HOW TO COMPLETE THIS TASK: Keeping every word the same, return the listing from its first line until the line holding "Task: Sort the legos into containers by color" has been returned as well.

══════════

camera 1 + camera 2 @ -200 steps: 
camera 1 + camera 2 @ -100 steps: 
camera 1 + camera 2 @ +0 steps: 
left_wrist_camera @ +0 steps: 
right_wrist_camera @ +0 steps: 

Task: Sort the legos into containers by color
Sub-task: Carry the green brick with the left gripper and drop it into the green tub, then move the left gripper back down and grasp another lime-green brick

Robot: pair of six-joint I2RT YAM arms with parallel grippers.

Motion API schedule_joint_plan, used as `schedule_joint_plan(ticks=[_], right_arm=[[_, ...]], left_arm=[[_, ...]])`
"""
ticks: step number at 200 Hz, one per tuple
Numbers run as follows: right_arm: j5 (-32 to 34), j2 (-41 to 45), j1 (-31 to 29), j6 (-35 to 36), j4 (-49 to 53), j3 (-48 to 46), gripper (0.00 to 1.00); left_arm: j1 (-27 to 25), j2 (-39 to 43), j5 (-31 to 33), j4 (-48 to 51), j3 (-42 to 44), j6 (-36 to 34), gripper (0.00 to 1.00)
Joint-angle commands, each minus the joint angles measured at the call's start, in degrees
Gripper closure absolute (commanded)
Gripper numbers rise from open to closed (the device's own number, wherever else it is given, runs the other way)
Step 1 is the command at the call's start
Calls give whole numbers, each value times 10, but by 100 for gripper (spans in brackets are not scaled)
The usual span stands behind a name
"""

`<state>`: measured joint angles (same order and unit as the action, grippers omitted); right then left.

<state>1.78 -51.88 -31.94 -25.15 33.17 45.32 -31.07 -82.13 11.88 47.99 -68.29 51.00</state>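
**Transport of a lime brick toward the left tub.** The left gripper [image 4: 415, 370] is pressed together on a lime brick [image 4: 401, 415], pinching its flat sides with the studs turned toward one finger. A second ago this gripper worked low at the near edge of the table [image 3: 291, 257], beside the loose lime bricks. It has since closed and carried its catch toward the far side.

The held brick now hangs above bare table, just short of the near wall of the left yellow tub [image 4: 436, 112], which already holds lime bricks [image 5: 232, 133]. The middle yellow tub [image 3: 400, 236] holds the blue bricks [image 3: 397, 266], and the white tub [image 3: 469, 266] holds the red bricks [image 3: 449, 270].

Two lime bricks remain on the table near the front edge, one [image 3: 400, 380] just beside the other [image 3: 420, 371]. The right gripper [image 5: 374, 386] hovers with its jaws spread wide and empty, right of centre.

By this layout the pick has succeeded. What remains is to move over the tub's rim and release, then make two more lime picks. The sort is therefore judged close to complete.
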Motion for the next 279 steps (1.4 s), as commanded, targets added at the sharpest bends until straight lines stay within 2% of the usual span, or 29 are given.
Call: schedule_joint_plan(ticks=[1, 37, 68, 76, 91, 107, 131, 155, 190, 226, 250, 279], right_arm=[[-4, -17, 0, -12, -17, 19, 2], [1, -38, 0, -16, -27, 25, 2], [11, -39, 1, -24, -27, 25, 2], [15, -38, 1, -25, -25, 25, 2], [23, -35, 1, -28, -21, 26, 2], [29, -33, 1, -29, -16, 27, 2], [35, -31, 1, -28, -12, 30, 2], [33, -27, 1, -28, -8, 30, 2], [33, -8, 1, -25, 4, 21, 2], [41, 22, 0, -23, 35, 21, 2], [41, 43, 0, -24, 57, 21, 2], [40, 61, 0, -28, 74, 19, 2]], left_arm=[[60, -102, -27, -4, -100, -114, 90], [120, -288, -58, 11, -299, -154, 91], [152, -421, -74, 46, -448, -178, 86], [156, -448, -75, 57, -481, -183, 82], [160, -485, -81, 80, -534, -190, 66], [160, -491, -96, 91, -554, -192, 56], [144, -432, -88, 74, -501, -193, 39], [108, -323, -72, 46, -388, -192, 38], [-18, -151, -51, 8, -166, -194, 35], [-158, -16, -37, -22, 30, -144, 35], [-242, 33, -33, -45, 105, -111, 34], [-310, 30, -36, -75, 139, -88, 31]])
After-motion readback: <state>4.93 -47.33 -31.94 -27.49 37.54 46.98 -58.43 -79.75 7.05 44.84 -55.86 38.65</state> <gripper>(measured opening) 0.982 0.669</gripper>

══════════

WORKED SOLUTION:
camera 1 + camera 2 @ -200 steps: 
camera 1 + camera 2 @ -100 steps: 
camera 1 + camera 2 @ +0 steps: 
left_wrist_camera @ +0 steps: 
right_wrist_camera @ +0 steps: 

Task: Sort the legos into containers by color

The exercise is done, and no more output is needed.